I’m really not here to slate anyone etc, I just want to find out if I’m entitled to anything or best to just keep the peace and not say anything.

in terms of splitting costs I’m not entirely sure we would no, i think that is and would be 75% all me

OP posts:
Mintchocco · 08/04/2024 14:51

How much is an extremely healthy wage?

If we are talking a seriously significant amount most people would contribute to their child living a decent quality of life regardless if they were physically with them or not. I certainly would want my money to benefit my children above anything else.

You have nothing to loose by at least putting in for the claim. The worst that can happen is they can say no you're not entitled to any CMS.

tabulahrasa · 08/04/2024 14:51

You won’t lose anything by putting in a claim, the worst that’ll happen is you’ll get nothing, which is what you’ll also get by not putting a claim in.

beetr00 · 08/04/2024 14:52

@Blondeyoghurt your child may, in fact, be entitled.
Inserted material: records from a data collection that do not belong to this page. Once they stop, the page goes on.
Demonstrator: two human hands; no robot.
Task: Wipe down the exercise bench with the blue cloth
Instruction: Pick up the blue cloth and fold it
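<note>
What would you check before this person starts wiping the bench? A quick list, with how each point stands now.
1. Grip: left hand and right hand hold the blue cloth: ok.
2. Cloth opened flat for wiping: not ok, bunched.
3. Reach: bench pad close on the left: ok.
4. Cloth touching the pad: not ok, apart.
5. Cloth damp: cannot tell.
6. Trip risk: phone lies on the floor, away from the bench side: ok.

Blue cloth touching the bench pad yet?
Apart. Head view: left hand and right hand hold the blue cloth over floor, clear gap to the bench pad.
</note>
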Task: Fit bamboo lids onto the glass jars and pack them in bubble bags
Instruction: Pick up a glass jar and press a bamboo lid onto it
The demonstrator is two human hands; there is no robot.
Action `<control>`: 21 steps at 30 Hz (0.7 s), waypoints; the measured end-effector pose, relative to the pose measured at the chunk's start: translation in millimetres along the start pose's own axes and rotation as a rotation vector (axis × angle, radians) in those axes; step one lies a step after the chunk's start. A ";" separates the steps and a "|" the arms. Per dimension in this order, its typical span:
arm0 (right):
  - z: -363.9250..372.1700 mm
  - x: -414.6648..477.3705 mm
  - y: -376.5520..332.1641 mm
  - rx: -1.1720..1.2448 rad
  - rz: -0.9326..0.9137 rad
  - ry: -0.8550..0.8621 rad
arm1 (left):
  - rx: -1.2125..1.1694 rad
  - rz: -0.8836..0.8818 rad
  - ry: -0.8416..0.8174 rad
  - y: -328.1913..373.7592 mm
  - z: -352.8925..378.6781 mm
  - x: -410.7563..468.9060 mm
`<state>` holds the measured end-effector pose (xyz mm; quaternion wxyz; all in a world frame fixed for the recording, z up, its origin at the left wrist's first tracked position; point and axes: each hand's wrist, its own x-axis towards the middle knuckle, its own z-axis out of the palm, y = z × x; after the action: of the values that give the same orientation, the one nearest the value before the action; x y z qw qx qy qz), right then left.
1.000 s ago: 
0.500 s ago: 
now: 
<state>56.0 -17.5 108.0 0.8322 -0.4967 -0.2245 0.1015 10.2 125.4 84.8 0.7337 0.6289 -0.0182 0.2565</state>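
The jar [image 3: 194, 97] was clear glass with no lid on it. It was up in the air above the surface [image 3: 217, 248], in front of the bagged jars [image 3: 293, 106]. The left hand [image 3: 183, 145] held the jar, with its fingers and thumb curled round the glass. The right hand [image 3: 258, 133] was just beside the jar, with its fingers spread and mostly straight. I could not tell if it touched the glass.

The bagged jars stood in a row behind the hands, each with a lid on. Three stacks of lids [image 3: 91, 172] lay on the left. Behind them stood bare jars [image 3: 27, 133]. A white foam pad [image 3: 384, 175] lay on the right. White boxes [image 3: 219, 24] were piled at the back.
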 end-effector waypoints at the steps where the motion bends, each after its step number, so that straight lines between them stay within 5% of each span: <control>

Please do your own research, don't think he'll be necessarily giving you the correct advice. 😊

https://watson-thomas.co.uk/help-and-advice/31-help-and-advice-children/182-child-maintenance-when-you-have-an-equal-share-in-parenting

eta current calculator; www.gov.uk/calculate-child-maintenance

Blondeyoghurt · 08/04/2024 14:53

I wasn’t too sure if I could put the claim in without him being made aware or not? Very conscious of rocking the boat unnecessarily

OP posts:
PurpleJustice · 08/04/2024 14:53

If it's 50/50 then I don't see how you would be entitled to anything, but I'm not expert.

As long as you both have equal opportunity to work etc. then both parents should be funding themselves surely?

Blondeyoghurt · 08/04/2024 14:54

beetr00 · 08/04/2024 14:52

@Blondeyoghurt your child may, in fact, be entitled. Please do your own research, don't think he'll be necessarily giving you the correct advice. 😊

https://watson-thomas.co.uk/help-and-advice/31-help-and-advice-children/182-child-maintenance-when-you-have-an-equal-share-in-parenting

eta current calculator; www.gov.uk/calculate-child-maintenance

Edited

Oh that is a helpful read thank you!